I thought that the round carbide cutter was supposed make a final shear cut so that you don't need to sand as much. That is my thought at least, shape it with a bowl gouge and then finish it with a carbide shear cut.


----------



## john lucas (Sep 18, 2007)

The round carbide cutters can be used to rough out the piece, turn the piece and clean it up. However I think the bowl gouge is more efficient at the first two and on a lot of finishing cuts is equal to the Hunter round cutters. I use the Hunter cutters to finish the inside of boxes, under cut the lip shapes on some vessels and to clean up the bottom of deep vases.


----------



## HLW (Nov 19, 2008)

*Carbide rougher*

I'm thinking of giving the J&B Tools (Peeler) roughing tool a try. You can't beat the price since it's half the price of the Easy Rougher. I was told today they are working on a tool to compete with the Hunter tool which will also be half the price. That's good. Perhaps this will show the other companies they are charging too much for their products. Kudos to J&B Tools.:thumbsup:


----------



## mjbalata (Feb 8, 2009)

*J and B*

HLW:

I'm not normally a cheerleader, but you hit it square. Pricing is a factor in all our purchases This tool has worked well for me on both end and parallel grain. I talked with them before purchasing. Lots of pride in their work.

Let me know.

MJ


----------



## HLW (Nov 19, 2008)

*Carbide roughing tool*

mjbalata, Just to let you know that I ordered the "Peeler" and I think I will be happy with it , as you are. The guys at J&B are very nice and accommodating. I own the Easy Rougher and I like it but I thought it was over priced ,so I thought I would give the "Peeler" a try. Thanks for the info.:thumbsup:


----------



## djwood1 (Nov 14, 2009)

Good info on the peeler, Thanks! I have been looking around for one of these type of tools to try for awhile just didn't want to pay the $$$. That price is much easier to take. 

Does anyone know what size the replacement cutter knife is for the peeler? (15 mm x15 mm x 2.5 mm or 14 mm x 14 mm x 2 mm or something else) 

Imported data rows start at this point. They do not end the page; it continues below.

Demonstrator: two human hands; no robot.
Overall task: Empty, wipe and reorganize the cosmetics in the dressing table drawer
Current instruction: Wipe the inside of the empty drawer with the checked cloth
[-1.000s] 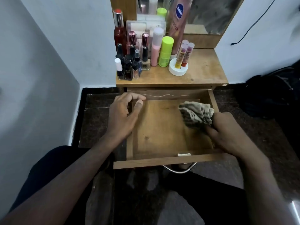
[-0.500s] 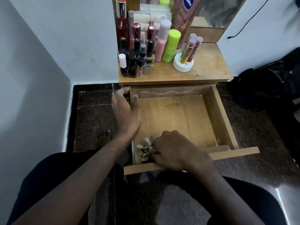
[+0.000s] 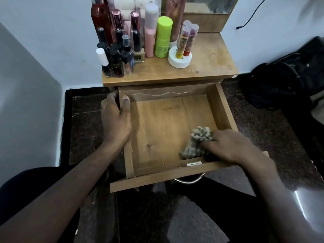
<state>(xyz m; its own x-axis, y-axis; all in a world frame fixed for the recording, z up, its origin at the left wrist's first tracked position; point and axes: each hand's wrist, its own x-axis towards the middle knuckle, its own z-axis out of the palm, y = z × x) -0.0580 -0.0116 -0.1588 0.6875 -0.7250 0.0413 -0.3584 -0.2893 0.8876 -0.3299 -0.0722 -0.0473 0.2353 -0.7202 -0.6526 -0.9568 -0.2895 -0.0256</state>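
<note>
You are in the wiping step of the task: the drawer (image 3: 175,179) is standing pulled out and holding nothing but the cloth, and the cosmetics (image 3: 133,44) are standing crowded on the back left part of the dressing table top (image 3: 210,57), well apart from both hands.

Your right hand (image 3: 233,146) is reaching in over the drawer's right wall near its front right corner, fingers curled down onto a crumpled grey-beige cloth (image 3: 197,142). The cloth is lying on the drawer floor just behind the front panel, bunched up and sticking out from under your fingertips toward the drawer's middle. It is touching your hand; how much of it is tucked under the palm is hidden.

Your left hand (image 3: 115,120) is gripping the drawer's left wall near the back left corner, thumb inside against the wood and fingers wrapped over the outer side, apparently steadying the drawer.

Judging from this, the next move calls for dragging the cloth across the bare floor toward the left wall and the back corners, pressing flat so the bunch does not skip. A small white catch (image 3: 193,163) is sitting on the front panel just beside the cloth, and the cloth could snag on it. The cosmetics are not yet going back in.
</note>
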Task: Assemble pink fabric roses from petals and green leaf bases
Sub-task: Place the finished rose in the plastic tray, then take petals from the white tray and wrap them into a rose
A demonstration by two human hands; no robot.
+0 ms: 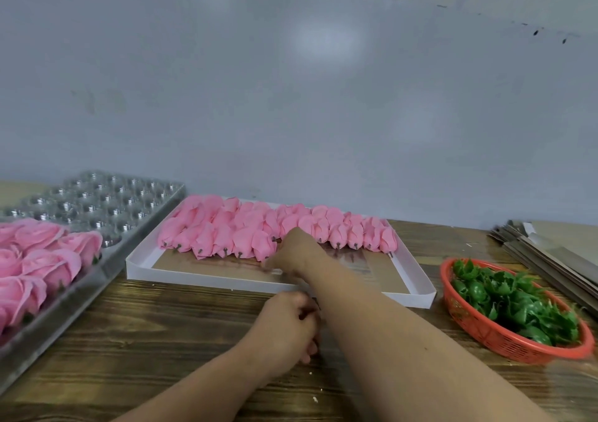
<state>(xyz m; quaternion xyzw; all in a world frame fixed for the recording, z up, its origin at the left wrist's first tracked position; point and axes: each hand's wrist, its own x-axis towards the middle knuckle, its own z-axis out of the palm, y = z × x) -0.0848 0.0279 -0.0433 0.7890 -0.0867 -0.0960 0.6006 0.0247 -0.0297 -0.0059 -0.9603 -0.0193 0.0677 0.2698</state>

Here is a site where you can order replacement knives. At the present time they have the first size mentioned above on sale for $1.99 each. The only thing is they sell them in a box of 10, which will last a long time!
http://globaltooling.bizhosting.com/products/carbide-insert-knives.html


----------



## HLW (Nov 19, 2008)

djwood1, You can read my thread on new "Tuff Kid" on the block. I just bought the Peeler and I really like it and I think you will too, if you get one. The cutter is 14mm x 14mm and I just ordered a pack of ten from Global Tooling. The price is $1.25 each and sold in packs of ten. The 15mm is about $20. a pack. They took my oder by phone. Their ph.# is on the web site. Hope this helps:thumbsup:



http://globaltooling.bizhosting.com/products/carbide-insert-knives.html


----------



## smeggy (Dec 7, 2009)

I just got myself the C1 LE easy rougher... it's a damn fine tool and very, very good at whittling the wood away. It might be relatively expensive compared to the Peeler but I don't care, it's awesome.


----------



## djwood1 (Nov 14, 2009)

Thanks HLW!

With the little bit of research I have done, the 15mmx15mmx2.5mm might have more selection of replacement knives. I have found straight, radius corners, 2" radius, 4" radius and 8" radius knives. The 2" radius would be close to cutting with one of the round tools that are out there.


----------



## smeggy (Dec 7, 2009)

Well those cutter prices are certainly a lot cheaper than replacements in woodcraft.


----------



## Dvoigt (Dec 6, 2007)

HLW said:


> Smeggy, Do I understand correctly, that you are using the the easy rougher tips in the Sorby? I think it was John Lucas in his post that said it couldn't be done because of the special taper in the screw that holds the carbide tip. If that is the case,myself and Dvoigt can put the Sorby back on the Christmas list. I'm not sure why it would take a special screw to hold a carbide tip vs. a hss tip onto a handle when both are under the same amount of pressure while turning? Has the carbide cutter worked good for you? Let us know.:thumbsup:


 
I've seen replacement cutters for sale that come WITH a replacement screw. Wouldn't that slove the concern with turning the Sorby HSS tool to a carbide?


----------



## smeggy (Dec 7, 2009)

Dvoigt said:


> I've seen replacement cutters for sale that come WITH a replacement screw. Wouldn't that slove the concern with turning the Sorby HSS tool to a carbide?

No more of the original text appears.